> Work required
Could you filter the listing for lines with the word "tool" and return them?
· · · · ·
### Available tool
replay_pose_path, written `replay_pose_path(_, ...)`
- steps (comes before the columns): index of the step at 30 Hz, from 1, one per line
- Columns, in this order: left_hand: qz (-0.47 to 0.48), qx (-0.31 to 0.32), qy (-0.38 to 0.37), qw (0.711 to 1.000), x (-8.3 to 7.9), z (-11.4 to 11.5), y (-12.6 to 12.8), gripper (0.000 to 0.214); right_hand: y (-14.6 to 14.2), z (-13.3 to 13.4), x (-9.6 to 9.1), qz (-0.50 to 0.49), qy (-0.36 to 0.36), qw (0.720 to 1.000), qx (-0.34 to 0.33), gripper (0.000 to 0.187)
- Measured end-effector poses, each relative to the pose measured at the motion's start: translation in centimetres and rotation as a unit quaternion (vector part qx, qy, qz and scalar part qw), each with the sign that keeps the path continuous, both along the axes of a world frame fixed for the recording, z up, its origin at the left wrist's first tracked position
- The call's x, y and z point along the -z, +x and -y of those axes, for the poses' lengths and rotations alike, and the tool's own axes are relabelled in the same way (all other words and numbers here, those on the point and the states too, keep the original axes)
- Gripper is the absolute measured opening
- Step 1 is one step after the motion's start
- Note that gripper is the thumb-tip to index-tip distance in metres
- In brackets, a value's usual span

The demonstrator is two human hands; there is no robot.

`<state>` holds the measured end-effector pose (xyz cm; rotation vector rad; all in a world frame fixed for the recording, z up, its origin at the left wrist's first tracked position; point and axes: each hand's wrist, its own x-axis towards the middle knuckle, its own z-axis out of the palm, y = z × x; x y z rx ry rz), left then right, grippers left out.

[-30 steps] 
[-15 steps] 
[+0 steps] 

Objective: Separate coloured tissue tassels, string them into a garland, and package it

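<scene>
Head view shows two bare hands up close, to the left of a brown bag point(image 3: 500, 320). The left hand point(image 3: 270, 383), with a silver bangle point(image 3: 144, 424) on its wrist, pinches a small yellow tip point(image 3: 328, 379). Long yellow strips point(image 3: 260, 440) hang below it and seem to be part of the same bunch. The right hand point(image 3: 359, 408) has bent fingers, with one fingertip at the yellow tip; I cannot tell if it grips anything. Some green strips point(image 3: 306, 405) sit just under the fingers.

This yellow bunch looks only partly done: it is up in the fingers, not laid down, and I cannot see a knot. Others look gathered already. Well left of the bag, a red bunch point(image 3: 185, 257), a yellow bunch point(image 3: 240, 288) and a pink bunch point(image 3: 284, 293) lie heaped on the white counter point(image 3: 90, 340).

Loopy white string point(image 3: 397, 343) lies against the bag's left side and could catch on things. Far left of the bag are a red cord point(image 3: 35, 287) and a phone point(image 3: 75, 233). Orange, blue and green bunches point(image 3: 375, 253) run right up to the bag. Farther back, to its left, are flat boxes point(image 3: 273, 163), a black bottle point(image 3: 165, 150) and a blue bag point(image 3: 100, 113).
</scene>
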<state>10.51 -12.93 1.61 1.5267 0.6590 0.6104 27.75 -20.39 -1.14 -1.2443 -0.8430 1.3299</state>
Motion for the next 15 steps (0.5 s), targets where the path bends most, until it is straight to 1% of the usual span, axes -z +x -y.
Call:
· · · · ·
> Completed task
### Available tool
- The call's x, y and z point along the -z, +x and -y of those axes, for the poses' lengths and rotations alike, and the tool's own axes are relabelled in the same way (all other words and numbers here, those on the point and the states too, keep the original axes)

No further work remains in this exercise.